# LHD R32?? WTF???



## Yunis A (Jul 25, 2004)

My R32 GT-R



















Hows is that possible??? I never knew they made them in LHD..skylines were only made for the Japanese an Australia markets, right? both use RHD as in the UK...


----------



## Yunis A (Jul 25, 2004)

http://www.toprpm.com/eng/features/feature_12.htm

another one!!


----------



## JGTR (Jul 8, 2004)

They make LHD Pulsar GTIRs......


----------



## Yunis A (Jul 25, 2004)

yeah pulsars yeah fair enough but the gtr?


----------



## GrahamM (Oct 27, 2003)

It's been converted to lhd, what's the problem?


----------



## Yunis A (Jul 25, 2004)

no problem! just suprised to see a LHD version, i read some where they only made them in RHD only..

did Nissan make LHD conversion kits, must be quiet a job doing the conversion


----------



## skymania (May 28, 2004)

looks like a very tidy conversion


----------



## GT-Rob (Sep 28, 2003)

skymania said:


> looks like a very tidy conversion


It does look tidy but the passenger side air vent gives it away


----------



## Fafifugno (Jul 13, 2004)

Yunis A said:


> hows that possible??? never knew they made them in LHD..skylines were only made for the japanese an australia markets right? both use RHD as in the uk....

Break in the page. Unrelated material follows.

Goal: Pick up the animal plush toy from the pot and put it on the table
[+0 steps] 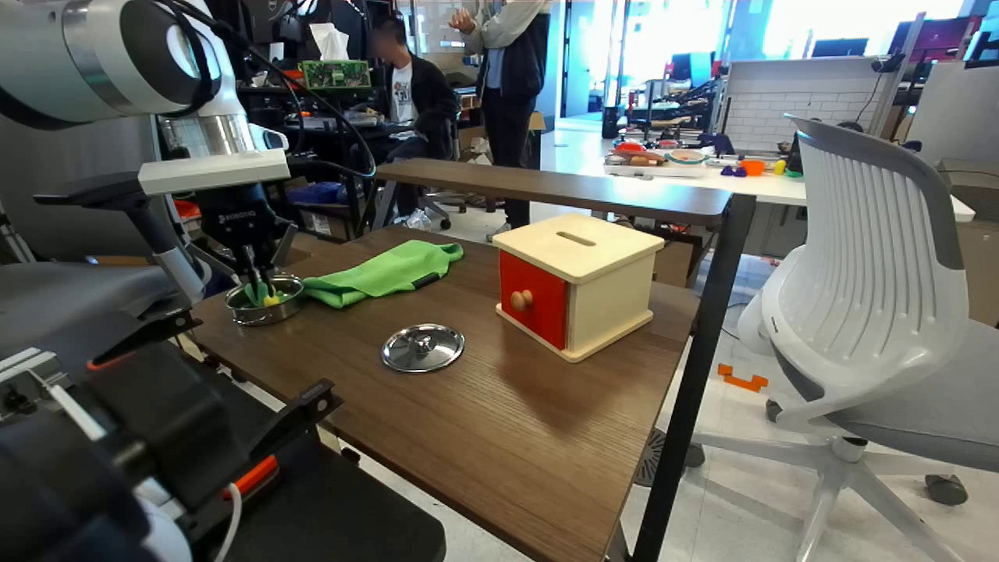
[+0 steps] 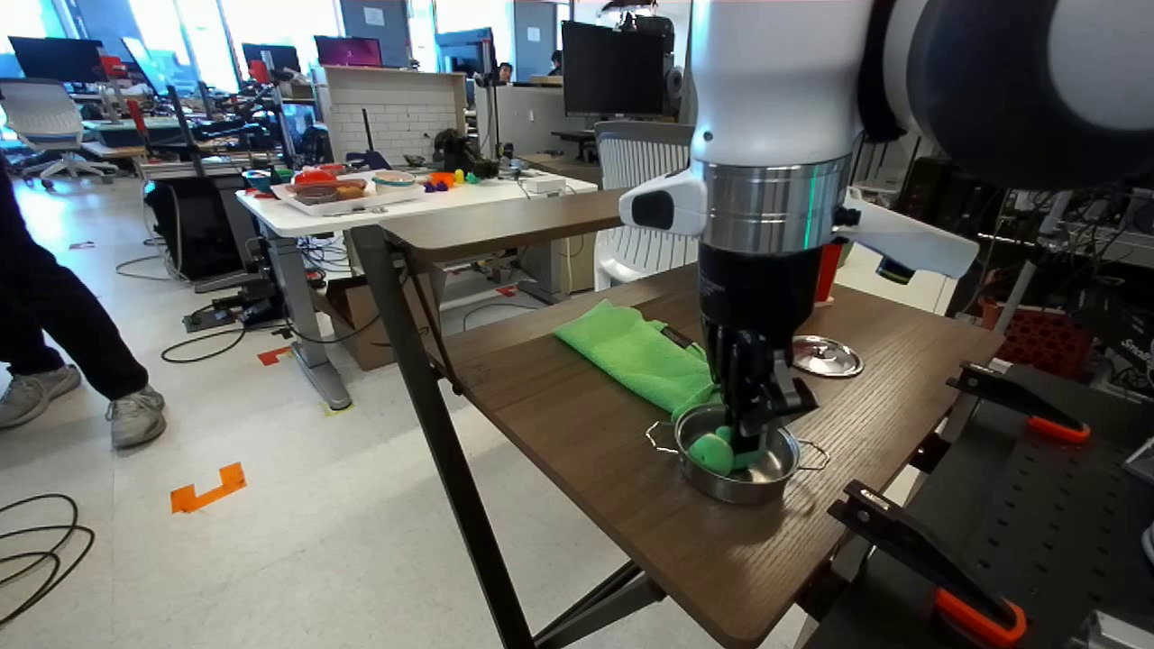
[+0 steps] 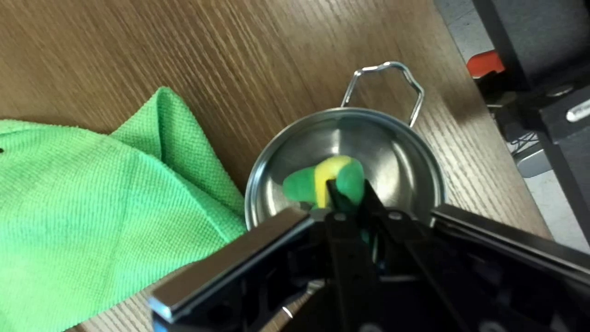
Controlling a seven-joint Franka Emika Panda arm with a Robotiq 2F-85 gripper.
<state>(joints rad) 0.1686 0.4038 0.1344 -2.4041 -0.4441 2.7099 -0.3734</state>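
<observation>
The animal plush toy (image 3: 302,184), green with a yellow band, lies in the pot (image 3: 313,131), a small round silver pot with wire handles. The toy also shows in both exterior views (image 1: 271,300) (image 2: 711,453), partly hidden by the fingers. The pot stands near a corner of the dark brown table (image 1: 499,421), in both exterior views (image 1: 265,315) (image 2: 735,489). My gripper (image 3: 349,196) points down into the pot, also in both exterior views (image 1: 260,290) (image 2: 748,440). Its two fingertips are closed round one green end of the toy. The toy's underside is hidden.
A bright-green cloth (image 3: 92,207) lies beside the pot. A silver lid (image 1: 422,349) lies farther along the table. A red-and-wood box (image 1: 581,285) stands beyond it. A raised brown shelf (image 1: 546,186) runs along one side. Black clamps (image 2: 929,550) grip the edge near the pot.
</observation>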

I know that Nissan never made LHD version of Skyline, but there are some Skyline's converted to LHD by using all the dashboard of other Nissan's model (I think using Silvia's dashboard): the problem of a conversion like this are the quality of the final dashboard: I read that usually converted Skylines have a very bad dashboard (bad alignments, bad finishes and so on).  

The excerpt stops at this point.